By Nathan Ham
A long-standing tradition of presenting an annual musical production enters its 30th year for the Watauga High School drama department.
This year, the Playmakers will be presenting “Cinderella Enchanted” starting this Thursday, April 19 and lasting through Saturday, April 21. The musical will take place each night at 7 p.m.
Tickets are available for purchase at the school’s front office from now through opening day.
Saturday’s showing will also feature an open gala celebrating 30 years of theater at Watauga High School. Those who have performed in the past are invited to attend. The gala will also honor the directors of the show, Sarah Miller and Zach Walker, who were presented with the North Carolina Theater Conference Excellence in Teaching Award.
Miller, who is a graduate of Watauga High School, was in the first Playmakers performance at Watauga as a student and has since returned as a teacher. Walker has been at Watauga for almost five years now.
Each year, the performance is designed to put all aspects of performing together, everything from dancing and singing to tech work and knowing how to put a stage together.
“It’s a performing arts department production. We incorporate musicians, artists and actors alike. We try to involve every aspect of the performing and visual arts department,” Walker said. “It’s the largest performance we have of the year and we pride ourselves on really getting the kids into a career, tech-prep, professional environment so the skills that they are learning here they can carry into whatever arena or profession they decide to do.”

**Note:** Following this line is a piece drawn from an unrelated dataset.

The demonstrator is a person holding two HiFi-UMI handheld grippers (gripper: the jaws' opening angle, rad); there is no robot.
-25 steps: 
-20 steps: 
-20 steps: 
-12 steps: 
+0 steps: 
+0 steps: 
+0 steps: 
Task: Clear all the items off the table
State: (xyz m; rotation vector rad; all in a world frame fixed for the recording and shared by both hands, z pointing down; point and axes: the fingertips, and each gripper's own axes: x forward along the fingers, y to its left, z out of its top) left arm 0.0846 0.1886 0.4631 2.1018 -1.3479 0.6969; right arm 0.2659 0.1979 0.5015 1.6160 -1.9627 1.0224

According to Miller, there are typically more than 100 students involved in the performance either on stage or working with the technical aspects of the performances such as sound and lighting.
“We like to think we’re creating a welcome, safe-harbor environment. Everybody has got to feel a sense of belonging. We don’t cut anybody from the show. If you want to be in it, we’ll find a place,” said Miller. “We enjoy what we do and we enjoy the community support and we’re grateful to have it.”
Even with the numerous days of bad weather and school postponements, the performance crew has hardly missed a beat in rehearsals, putting in the hard work and getting ready to perform the finished product.
“When you can step back and look at it, this is a place where 100 people can come to share a love for theater and for musicals. It’s very humbling and surreal to think about that, then tack on to that, there’s 600 people in the audience coming to see it. Being around that many people interested in theater is awesome,” said senior Andrew Brown, who is playing the part of Prince Charming.
Emma Bednar, a senior who is playing Cinderella in the musical, is also excited to be a part of such a large-scale performance.
“People in the show are really supportive, so it’s not only fun being onstage, but offstage as well,” Bednar said. “You get so much great feedback, and there is a family aspect and energy to the show. We feed off each other, and each group is in the moment.”
Since this performance is more of a musical than your average play, it brings more appreciation of combining acting, singing and dancing all being combined into one.
“In a musical, you get that music aspect so the feeling is a little different. We not only show the love for theater but we show this love for music and the love for dancing,” said senior Katlyn Woolard, who is playing the role of Queen Constantina. “Everyone that comes is usually excited, they’ve seen other shows so they know what they’re expecting. You can feel that exciting energy and you feed off of that and it makes you really happy to know that they’re excited to see you.”
Sophomore Alice Knight plays The Fairy Godmother and echoed the sentiments of the other cast members in the show about how much this performance means to them and the audience.
“Large scale musicals like this are such a community focused thing. You get excited because the house is excited to see you tell a story and to celebrate the work. It’s awesome to see the pay off after so many people have put so much work into the show,” Knight said. “It’s such a focused and collaborative work, it makes me want to work harder myself. This show matters so much to Mrs. Miller and Mr. Walker and every member of the cast, and it matters to me because I want to be a part of this community. This program has become so amazing that it make me want to rise. It makes me want to do my best and to put my best out there because I know the people around me are going to support me, and that they are doing their best as well.”
These productions certainly highlight the talent of these young singers, actors and musicians, but also serve as a reminder of what can be achieved when you work hard and want to put in the effort each and every day to get better at something.
“Set the bar high, because at the end of the day, I believe kids really want to work hard and push themselves. They don’t always do it the first time, but that’s okay. The benefit of hard work for the sake of the work and for the sake of the ensemble is something you don’t often get to practice but it is a life skill that is required,” said Miller. “We think a lot of life skill preparation happens along the course of this production every year as well.”